To do »
Below is a listing; reproduce each line of it exactly.

Data excerpt »
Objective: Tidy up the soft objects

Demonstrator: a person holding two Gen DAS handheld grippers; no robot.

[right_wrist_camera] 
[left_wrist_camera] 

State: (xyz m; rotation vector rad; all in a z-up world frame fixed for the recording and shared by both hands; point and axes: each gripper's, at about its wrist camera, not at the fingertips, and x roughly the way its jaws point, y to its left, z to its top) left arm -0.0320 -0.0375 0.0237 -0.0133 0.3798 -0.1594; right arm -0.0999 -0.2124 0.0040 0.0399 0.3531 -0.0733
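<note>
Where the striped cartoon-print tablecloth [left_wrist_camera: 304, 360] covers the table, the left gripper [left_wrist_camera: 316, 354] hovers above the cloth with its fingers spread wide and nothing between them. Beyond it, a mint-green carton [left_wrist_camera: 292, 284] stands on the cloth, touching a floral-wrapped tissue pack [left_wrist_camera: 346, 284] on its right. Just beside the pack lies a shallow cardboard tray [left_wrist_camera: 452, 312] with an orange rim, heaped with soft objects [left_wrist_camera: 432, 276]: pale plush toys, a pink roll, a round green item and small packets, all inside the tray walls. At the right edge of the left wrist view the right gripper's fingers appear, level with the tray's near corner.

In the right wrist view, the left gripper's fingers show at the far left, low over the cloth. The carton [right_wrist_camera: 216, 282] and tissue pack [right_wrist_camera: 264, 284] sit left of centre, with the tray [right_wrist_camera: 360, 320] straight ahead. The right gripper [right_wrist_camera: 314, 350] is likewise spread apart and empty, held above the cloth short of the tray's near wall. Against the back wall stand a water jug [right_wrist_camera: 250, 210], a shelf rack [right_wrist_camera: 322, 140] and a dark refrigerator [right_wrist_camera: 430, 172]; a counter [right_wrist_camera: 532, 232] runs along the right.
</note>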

Solution below »
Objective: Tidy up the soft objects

Demonstrator: a person holding two Gen DAS handheld grippers; no robot.

[right_wrist_camera] 
[left_wrist_camera] 

State: (xyz m; rotation vector rad; all in a z-up world frame fixed for the recording and shared by both hands; point and axes: each gripper's, at about its wrist camera, not at the fingertips, and x roughly the way its jaws point, y to its left, z to its top) left arm -0.0320 -0.0375 0.0237 -0.0133 0.3798 -0.1594; right arm -0.0999 -0.2124 0.0040 0.0399 0.3531 -0.0733
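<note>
Where the striped cartoon-print tablecloth [left_wrist_camera: 304, 360] covers the table, the left gripper [left_wrist_camera: 316, 354] hovers above the cloth with its fingers spread wide and nothing between them. Beyond it, a mint-green carton [left_wrist_camera: 292, 284] stands on the cloth, touching a floral-wrapped tissue pack [left_wrist_camera: 346, 284] on its right. Just beside the pack lies a shallow cardboard tray [left_wrist_camera: 452, 312] with an orange rim, heaped with soft objects [left_wrist_camera: 432, 276]: pale plush toys, a pink roll, a round green item and small packets, all inside the tray walls. At the right edge of the left wrist view the right gripper's fingers appear, level with the tray's near corner.

In the right wrist view, the left gripper's fingers show at the far left, low over the cloth. The carton [right_wrist_camera: 216, 282] and tissue pack [right_wrist_camera: 264, 284] sit left of centre, with the tray [right_wrist_camera: 360, 320] straight ahead. The right gripper [right_wrist_camera: 314, 350] is likewise spread apart and empty, held above the cloth short of the tray's near wall. Against the back wall stand a water jug [right_wrist_camera: 250, 210], a shelf rack [right_wrist_camera: 322, 140] and a dark refrigerator [right_wrist_camera: 430, 172]; a counter [right_wrist_camera: 532, 232] runs along the right.
</note>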

No more output will be given for this exercise.